Question

HLA typing WGS data

1

Entering edit mode

8.3 years ago

emblake ▴ 90

I have HLA typed whole genome sequencing data using HLA-VBSeq. Reads were first aligned to hg19 with BWA-MEM, then reads aligning to all HLA loci and unmapped reads were extracted from the bam file using samtools. The extracted reads were then combined and re-aligned to the collection of all the genomic HLA allele sequences in the IMGT/HLA database using BWA-MEM, allowing for multiple alignments to the reference sequences.

Now, I would like to subset the reads of a specific HLA-E gene allele, however, using samtools view input.bam HLA:HLA00936, I see that all of the sequences have a MAPQ score of 0. I know that this is specific to BWA and indicates that the reads are mapping to multiple locations. Does this mean that the alignment results for this allele are insignificant and should be disregarded? The researcher interested in this allele would like to know the HLA-E sequences for gene editing purposes, but I feel as though the coverage is far too low. Any input or advice is much appreciated.

bwa hla wgs samtools • 4.4k views

ADD COMMENT • link updated 8.3 years ago by dario.garvan ▴ 520 • written 8.3 years ago by emblake ▴ 90

score 2 · Accepted Answer · 2017-03-09

2

Entering edit mode

8.3 years ago

dario.garvan ▴ 520

If you have multiple inferred HLA-E alleles, then it is expected to have most reads mapping to multiple sequences, because HLA-E is one of the least polymorphic HLA genes. Many sequence segments will be identical between the alleles. You can get the nucleotide sequences of the HLA-E alleles as a FASTA file and see how similar they are with the multiple sequence alignment tool MUSCLE (choose HTML output format). You must have some reads mapping uniquely to the allele you are investigating because you inferred that the allele exists from the data.

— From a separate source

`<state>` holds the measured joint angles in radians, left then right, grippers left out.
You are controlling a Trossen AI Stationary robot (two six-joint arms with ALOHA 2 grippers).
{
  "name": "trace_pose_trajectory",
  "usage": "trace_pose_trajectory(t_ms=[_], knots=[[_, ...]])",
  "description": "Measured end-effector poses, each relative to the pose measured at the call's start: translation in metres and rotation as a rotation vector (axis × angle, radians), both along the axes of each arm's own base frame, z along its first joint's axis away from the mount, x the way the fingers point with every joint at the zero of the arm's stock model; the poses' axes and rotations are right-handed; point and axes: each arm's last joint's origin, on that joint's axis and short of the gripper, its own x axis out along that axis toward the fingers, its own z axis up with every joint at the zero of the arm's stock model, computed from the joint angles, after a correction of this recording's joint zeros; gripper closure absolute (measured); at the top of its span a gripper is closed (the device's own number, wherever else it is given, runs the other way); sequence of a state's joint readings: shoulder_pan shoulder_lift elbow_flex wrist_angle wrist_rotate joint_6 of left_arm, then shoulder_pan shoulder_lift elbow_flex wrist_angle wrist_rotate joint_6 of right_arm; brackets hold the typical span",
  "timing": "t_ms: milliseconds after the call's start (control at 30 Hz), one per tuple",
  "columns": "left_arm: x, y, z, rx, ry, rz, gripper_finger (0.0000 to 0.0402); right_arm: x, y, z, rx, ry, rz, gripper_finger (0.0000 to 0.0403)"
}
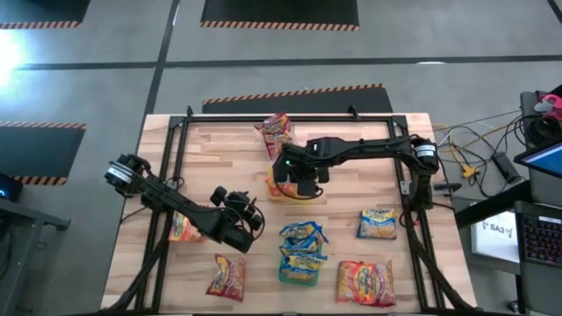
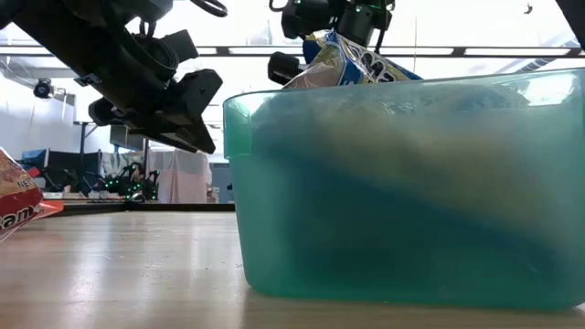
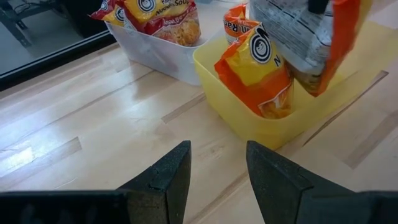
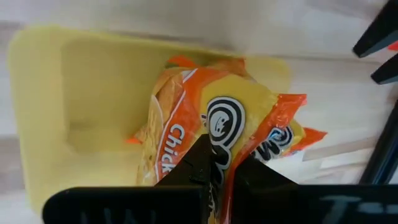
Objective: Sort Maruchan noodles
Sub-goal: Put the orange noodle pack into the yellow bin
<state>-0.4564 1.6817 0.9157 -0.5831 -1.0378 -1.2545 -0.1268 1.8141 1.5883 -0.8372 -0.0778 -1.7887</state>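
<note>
wooden table (image 1: 219,149) | on it: yellow tray (image 3: 273,124), clear tray (image 3: 155,53), green tray (image 2: 402,192), loose noodle packets (image 1: 366,281)

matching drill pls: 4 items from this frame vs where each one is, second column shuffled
Items:
1. right end effector
2. left end effector
3. green tray
4. clear tray

Places or states:
A. holds blue and yellow packets
B. open, empty, above bare wood
C. shut on an orange packet over the yellow tray
D. holds red packets, beside the yellow tray

Pairs: 1-C, 2-B, 3-A, 4-D
</note>
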Motion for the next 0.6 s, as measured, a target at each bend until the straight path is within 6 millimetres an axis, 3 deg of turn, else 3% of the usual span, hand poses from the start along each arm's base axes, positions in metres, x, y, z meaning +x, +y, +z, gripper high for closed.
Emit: trace_pose_trajectory(t_ms=[200, 500, 600], knots=[[0.000, 0.000, 0.000, 0.000, 0.000, 0.000, 0.0263, 0.004, 0.003, -0.008, 0.113, 0.012, -0.051, 0.0394], [0.000, 0.000, 0.000, 0.000, 0.000, 0.000, 0.0263, 0.010, 0.002, -0.024, 0.129, 0.056, -0.082, 0.0394], [0.000, 0.000, 0.000, 0.000, 0.000, 0.000, 0.0263, 0.011, 0.002, -0.022, 0.178, 0.037, -0.195, 0.0394]])
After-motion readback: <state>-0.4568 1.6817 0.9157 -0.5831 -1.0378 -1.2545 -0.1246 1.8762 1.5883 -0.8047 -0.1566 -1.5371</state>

ADD COMMENT • link 8.3 years ago by dario.garvan ▴ 520

0

Entering edit mode

Thanks for your input. The estimated HLA type from the software shows my sample is heterozygous E01:03:01:01/E01:01:01:01. I subset the reads matching E*01:03:01:01 by samtools view -h input.bam HLA:HLA00936 > HLA00936.bam and then used MUSCLE to align those sequences against the nuclear coding sequences of HLA-E alleles, as you suggested: http://www.ebi.ac.uk/Tools/services/web/toolresult.ebi?jobId=muscle-I20170309-184416-0547-98835251-pg&analysis=alignments.

I also aligned the sequences from the bam against E*01:03:01:01 fasta: http://www.ebi.ac.uk/Tools/services/web/toolresult.ebi?jobId=muscle-I20170309-185005-0383-51440835-pg&analysis=alignments. Do you have any input as to how to retrieve the unique sequences? I'm not exactly sure how the algorithm is making the allele calls, but the developer has stated that the read alignment between similar HLA alleles needs to be optimized.

ADD REPLY • link 8.3 years ago by emblake ▴ 90

0

Entering edit mode

That's not what I suggested. I suggested that you take the two HLA alleles and see how similar they are to each other with MUSCLE. Using E01:03:01:01 and E01:01:01:01 shows that they are both 1077 nucleotides long and that the only sequence difference between them is one SNP. Therefore, I'd expect almost all genome sequencing reads (assuming you have short reads such as 100 bp) mapping to HLA-E would be classified as multi-mapping because 1076 nucleotides are the same for both varieties. That explains the reads with MAPQ of 0. You can simply count the number of reads overlapping the A SNP (in HLA00934) and the G SNP (in HLA00936) to get your HLA-E allele frequencies, since that single nucleotide difference is specifically what defines them.